Het woord 'dyslexie' komt uit het Grieks en is een samenstelling van de woorden ‘dys’ ('beperkt') en ‘lexis’ ('woord/spreken'). Bij kinderen met dyslexie gaat het lezen en spelling moeizaam, omdat zij moeite hebben met de fonologie in het taalsysteem. Een foneem is het basiselement en is de bouwsteen van alle gesproken en geschreven woorden. Het woord ‘kat’ bestaat bijvoorbeeld uit 3 fonemen: k-a-t. Door deze moeite met het taalsysteem, hebben dyslectici veel extra oefening en herhaling nodig.
Officieel wordt dyslexie in Nederland aangeduid als: "Een hardnekkig probleem met het aanleren en het accuraat en/of vlot toepassen van het lezen en/of spellen op woordniveau". Hardnekkigheid is een belangrijk kenmerk van dyslexie, niet alleen bij het leren lezen en spelling, maar ook bij het snel en vlot kunnen lezen. Bij dyslexie kunnen zowel lees- als spellingproblemen voorkomen, maar deze komen ook los van elkaar voor. Ieder kind met dyslexie heeft zijn of haar eigen moeilijkheden met lezen en/of spelling.
Als oorzaak van dyslexie wordt veelal uitgegaan van een verstoring in de hersenen, waarbij de koppeling van letters aan klanken (fonemen) niet goed verloopt. De tienduizenden neuronen die voor taal noodzakelijke fonologische boodschappen vervoeren, maken niet de juiste aansluitingen die goed lezen mogelijk maken. De hersenen compenseren deze storing door andere hersengebieden en -functies te gebruiken. Op jonge leeftijd kan stimulering en training van de hersenen tot betere compensatie leiden, mede daarom is vroege signalering en behandeling van dyslexie zo belangrijk.
Wist u dat?
Dyslectici gebruiken veelal de rechterhersenhelft, welke gebruikt wordt voor creativiteit, (ruimtelijk) inzicht, fantasie en verbeelding, emoties, intuïtie, fotografisch en filmisch geheugen, overzicht en muzikaliteit. Wist u dat veel beroemdheden ook dyslexie hebben? Denkt u aan Wolfgang Amadeus Mozart, Albert Einstein, Pablo Picasso, Jacques Vriens, Roald Dahl en Steven Spielberg. Dit zijn allen erg creatieve en intelligente mensen.
Al voordat kinderen naar school gaan, kunnen er signalen opgevangen worden die wijzen in de richting van dyslexie: het trager verwerven van taal, moeite hebben met rijmen, de dagen van de week niet kunnen opzeggen, kleuren niet kunnen benoemen e.d. Ook vinden kinderen met dyslexie het lastig om het verschil te horen tussen klanken als 'm' en 'n' of 'f' en 'v'.

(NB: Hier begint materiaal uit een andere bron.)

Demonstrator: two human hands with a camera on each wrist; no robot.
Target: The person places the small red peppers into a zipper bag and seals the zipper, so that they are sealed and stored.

Bij spelling gebruiken dyslectische kinderen regelmatig verkeerde lettercombinaties voor spraakklanken of draaien zij de volgorde van lettercombinaties om, bijvoorbeeld 'meor' in plaats van 'moer' of ‘trien’ in plaats van ‘trein’. Kinderen met dyslexie hebben ook vaak moeite om te automatiseren. Ze hebben moeite met de spellingsregels, maar vaak ook met tafels, jaartallen of andere reeksen. De leesproblemen van kinderen met dyslexie vallen het meest op tijdens het hardop lezen: er is vaak sprake van een traag leestempo en/of een spellende of radende leesstrategie.